Items from a dataset

=-=-=

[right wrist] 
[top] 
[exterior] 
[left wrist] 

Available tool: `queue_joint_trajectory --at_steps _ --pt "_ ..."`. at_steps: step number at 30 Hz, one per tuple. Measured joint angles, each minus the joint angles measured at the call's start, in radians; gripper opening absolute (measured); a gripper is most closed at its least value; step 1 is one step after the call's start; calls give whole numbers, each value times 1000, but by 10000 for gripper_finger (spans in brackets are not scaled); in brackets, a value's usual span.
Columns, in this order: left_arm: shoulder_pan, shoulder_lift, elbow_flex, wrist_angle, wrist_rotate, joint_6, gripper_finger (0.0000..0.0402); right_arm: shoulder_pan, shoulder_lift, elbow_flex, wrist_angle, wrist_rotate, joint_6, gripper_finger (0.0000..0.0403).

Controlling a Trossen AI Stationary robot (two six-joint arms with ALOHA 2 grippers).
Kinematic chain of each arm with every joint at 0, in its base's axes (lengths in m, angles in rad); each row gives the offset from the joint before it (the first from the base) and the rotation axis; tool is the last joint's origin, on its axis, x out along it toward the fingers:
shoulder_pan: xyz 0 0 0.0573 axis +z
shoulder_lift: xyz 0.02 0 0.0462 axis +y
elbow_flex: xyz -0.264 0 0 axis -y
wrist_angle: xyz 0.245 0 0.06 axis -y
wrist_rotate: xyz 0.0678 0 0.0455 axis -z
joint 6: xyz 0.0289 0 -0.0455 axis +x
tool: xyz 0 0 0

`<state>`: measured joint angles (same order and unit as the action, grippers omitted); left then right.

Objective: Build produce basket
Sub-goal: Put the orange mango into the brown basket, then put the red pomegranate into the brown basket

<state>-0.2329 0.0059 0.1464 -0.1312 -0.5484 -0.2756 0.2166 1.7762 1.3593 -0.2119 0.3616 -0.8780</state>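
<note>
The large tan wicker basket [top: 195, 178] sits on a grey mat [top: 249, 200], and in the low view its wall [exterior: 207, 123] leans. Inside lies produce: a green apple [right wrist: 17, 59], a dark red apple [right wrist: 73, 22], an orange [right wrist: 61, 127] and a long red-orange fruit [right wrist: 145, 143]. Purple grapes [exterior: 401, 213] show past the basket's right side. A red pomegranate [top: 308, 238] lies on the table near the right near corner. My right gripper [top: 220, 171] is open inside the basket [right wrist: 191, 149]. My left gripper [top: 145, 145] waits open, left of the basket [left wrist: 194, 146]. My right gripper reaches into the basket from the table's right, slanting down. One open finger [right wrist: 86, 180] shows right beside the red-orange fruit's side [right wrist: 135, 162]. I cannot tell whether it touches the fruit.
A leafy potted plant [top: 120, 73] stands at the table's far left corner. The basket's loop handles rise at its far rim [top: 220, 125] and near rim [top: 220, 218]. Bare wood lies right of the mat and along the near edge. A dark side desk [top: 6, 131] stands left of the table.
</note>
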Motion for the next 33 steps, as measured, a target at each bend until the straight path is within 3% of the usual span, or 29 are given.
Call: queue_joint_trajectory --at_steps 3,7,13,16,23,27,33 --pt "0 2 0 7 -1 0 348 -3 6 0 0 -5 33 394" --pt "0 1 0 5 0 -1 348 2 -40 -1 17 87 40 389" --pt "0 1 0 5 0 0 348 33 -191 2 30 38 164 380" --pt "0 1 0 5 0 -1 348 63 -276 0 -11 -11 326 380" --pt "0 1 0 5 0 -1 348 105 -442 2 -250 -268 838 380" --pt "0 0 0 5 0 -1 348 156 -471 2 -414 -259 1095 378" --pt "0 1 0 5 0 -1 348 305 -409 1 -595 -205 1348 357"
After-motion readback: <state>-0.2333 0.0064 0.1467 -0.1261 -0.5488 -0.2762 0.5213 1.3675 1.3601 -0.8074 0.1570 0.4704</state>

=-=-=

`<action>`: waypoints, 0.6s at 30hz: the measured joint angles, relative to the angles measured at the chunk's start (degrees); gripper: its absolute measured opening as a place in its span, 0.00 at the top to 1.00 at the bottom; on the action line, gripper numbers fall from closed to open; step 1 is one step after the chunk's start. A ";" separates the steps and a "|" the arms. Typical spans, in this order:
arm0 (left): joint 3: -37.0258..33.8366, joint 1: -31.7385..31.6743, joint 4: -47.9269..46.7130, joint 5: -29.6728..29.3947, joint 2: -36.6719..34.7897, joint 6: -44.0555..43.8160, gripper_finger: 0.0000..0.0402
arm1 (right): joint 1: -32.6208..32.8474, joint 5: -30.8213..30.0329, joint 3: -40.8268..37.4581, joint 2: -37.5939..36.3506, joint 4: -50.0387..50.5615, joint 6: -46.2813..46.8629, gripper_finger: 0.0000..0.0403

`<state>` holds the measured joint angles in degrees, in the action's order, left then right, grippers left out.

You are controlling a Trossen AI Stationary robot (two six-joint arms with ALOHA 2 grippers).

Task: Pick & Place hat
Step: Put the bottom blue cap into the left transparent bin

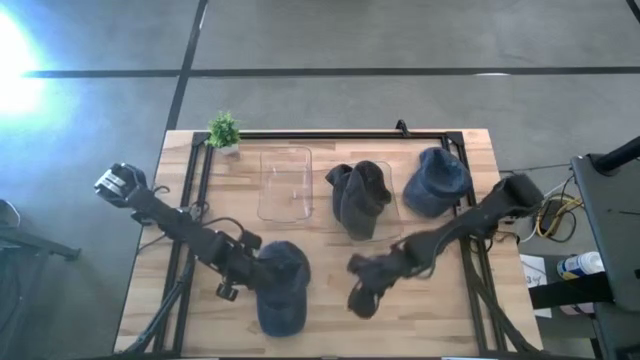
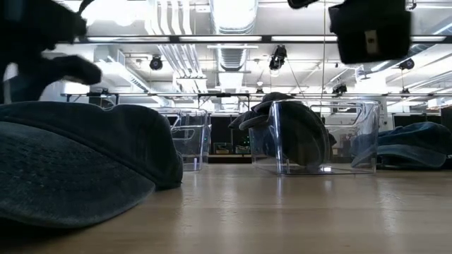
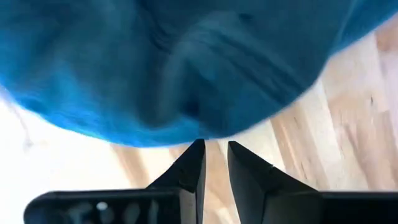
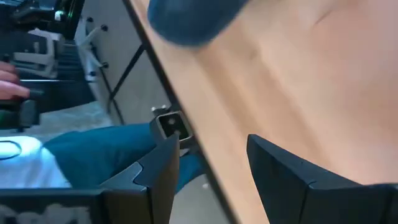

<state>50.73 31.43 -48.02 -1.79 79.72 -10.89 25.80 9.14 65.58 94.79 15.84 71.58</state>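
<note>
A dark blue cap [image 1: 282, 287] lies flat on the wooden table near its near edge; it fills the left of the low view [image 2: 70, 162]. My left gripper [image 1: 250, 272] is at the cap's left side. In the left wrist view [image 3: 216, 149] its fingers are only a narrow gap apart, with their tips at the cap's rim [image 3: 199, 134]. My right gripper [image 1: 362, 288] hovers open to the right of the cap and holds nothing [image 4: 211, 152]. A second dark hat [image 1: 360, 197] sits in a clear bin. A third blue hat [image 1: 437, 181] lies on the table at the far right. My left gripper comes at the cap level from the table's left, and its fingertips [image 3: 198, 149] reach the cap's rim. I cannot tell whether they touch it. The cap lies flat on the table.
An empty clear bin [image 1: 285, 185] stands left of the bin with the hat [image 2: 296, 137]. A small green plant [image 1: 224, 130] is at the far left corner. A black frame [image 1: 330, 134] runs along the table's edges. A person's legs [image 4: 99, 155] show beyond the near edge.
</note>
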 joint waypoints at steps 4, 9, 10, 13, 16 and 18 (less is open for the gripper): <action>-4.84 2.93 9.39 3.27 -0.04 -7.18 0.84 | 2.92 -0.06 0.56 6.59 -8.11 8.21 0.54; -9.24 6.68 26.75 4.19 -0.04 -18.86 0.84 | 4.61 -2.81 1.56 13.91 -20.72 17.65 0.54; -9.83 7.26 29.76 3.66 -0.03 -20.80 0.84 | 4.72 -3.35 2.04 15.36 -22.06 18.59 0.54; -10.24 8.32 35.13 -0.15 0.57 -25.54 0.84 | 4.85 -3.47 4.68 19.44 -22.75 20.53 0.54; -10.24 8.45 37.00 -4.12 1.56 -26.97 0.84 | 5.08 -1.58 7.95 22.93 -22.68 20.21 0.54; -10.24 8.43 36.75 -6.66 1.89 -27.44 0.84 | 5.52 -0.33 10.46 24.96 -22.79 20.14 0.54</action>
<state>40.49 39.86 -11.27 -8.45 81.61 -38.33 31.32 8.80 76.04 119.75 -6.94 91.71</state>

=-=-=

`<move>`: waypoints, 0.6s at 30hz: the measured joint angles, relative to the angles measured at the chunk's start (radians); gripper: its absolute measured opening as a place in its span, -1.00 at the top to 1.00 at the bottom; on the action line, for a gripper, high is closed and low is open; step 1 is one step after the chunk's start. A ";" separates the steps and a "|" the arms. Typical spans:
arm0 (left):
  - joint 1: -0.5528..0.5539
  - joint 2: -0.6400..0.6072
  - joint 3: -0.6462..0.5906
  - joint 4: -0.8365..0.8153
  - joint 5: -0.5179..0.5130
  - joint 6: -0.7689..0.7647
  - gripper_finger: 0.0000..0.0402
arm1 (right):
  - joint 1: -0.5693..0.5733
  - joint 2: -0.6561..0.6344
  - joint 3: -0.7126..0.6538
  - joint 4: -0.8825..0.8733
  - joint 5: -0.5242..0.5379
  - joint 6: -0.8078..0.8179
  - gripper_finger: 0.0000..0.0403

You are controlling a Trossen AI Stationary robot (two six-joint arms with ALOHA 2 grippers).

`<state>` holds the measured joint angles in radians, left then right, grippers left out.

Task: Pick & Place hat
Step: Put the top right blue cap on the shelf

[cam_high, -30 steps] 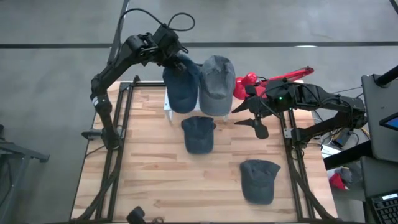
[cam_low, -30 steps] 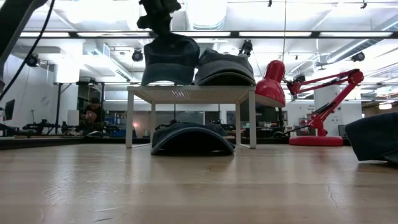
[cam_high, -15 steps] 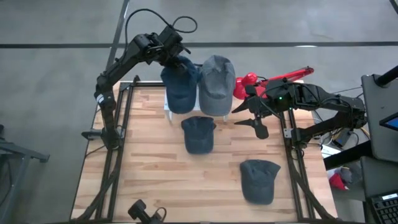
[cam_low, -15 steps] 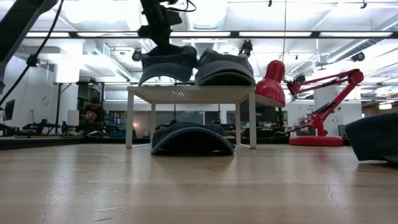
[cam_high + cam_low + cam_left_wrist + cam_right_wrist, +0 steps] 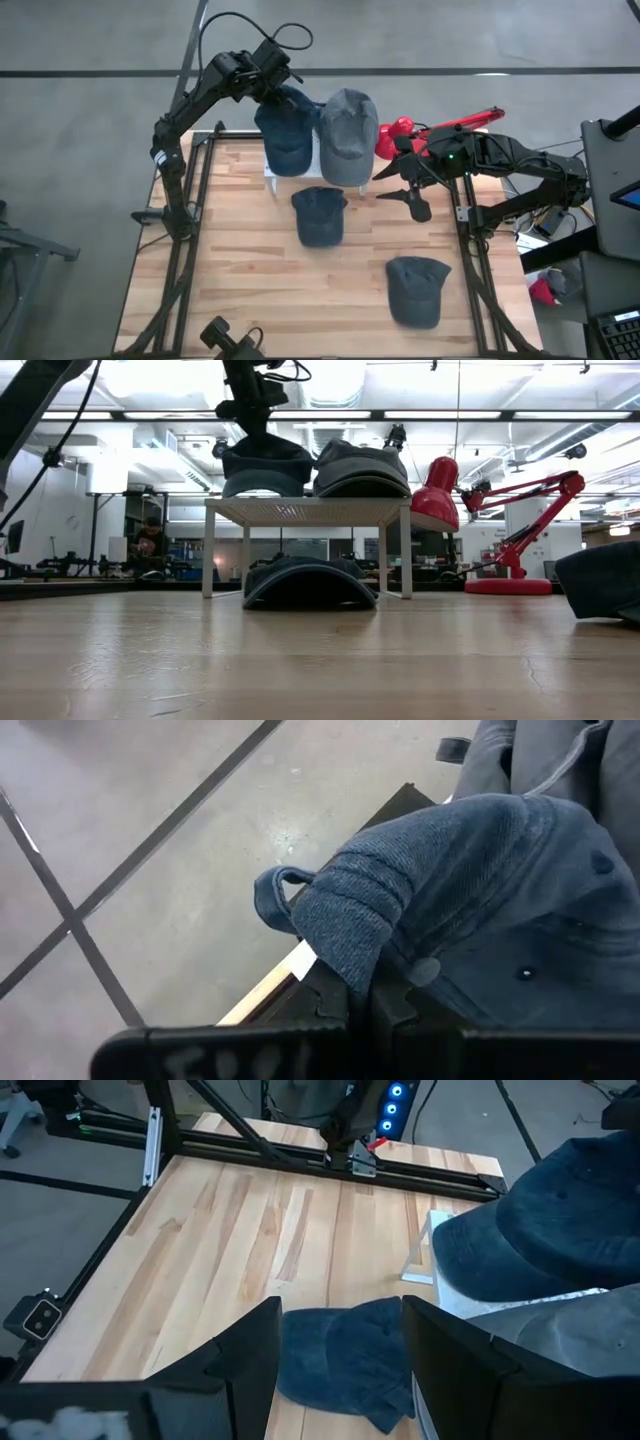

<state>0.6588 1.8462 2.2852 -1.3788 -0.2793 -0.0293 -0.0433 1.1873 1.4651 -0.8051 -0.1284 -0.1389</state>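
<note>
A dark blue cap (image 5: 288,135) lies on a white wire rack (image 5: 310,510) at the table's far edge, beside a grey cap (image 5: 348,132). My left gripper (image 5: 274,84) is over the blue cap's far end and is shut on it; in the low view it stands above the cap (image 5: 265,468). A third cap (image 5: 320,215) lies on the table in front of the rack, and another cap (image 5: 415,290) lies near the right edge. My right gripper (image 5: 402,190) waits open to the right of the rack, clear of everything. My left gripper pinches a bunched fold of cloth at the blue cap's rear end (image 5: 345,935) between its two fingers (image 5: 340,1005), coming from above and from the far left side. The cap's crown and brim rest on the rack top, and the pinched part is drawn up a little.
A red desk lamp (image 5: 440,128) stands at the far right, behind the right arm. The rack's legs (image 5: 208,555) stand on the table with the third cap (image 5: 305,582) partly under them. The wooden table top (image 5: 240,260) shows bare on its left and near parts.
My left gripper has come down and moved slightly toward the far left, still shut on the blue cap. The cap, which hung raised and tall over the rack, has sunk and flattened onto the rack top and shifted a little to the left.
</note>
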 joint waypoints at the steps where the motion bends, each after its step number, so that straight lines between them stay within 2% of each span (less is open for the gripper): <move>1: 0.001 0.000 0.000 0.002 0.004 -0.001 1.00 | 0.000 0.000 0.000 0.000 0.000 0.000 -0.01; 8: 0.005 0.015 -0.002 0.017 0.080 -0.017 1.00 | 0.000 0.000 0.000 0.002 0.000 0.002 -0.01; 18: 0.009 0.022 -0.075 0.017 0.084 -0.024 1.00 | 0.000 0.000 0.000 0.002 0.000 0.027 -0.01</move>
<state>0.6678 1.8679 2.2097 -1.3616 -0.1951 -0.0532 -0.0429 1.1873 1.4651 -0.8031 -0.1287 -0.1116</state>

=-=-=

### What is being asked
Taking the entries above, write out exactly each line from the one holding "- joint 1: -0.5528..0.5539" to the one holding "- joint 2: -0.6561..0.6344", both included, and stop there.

### Answer area
  - joint 1: -0.5528..0.5539
  - joint 2: -0.6400..0.6072
  - joint 3: -0.6462..0.5906
  - joint 4: -0.8365..0.8153
  - joint 5: -0.5179..0.5130
  - joint 6: -0.7689..0.7647
  - gripper_finger: 0.0000..0.0402
arm1 (right):
  - joint 1: -0.5693..0.5733
  - joint 2: -0.6561..0.6344

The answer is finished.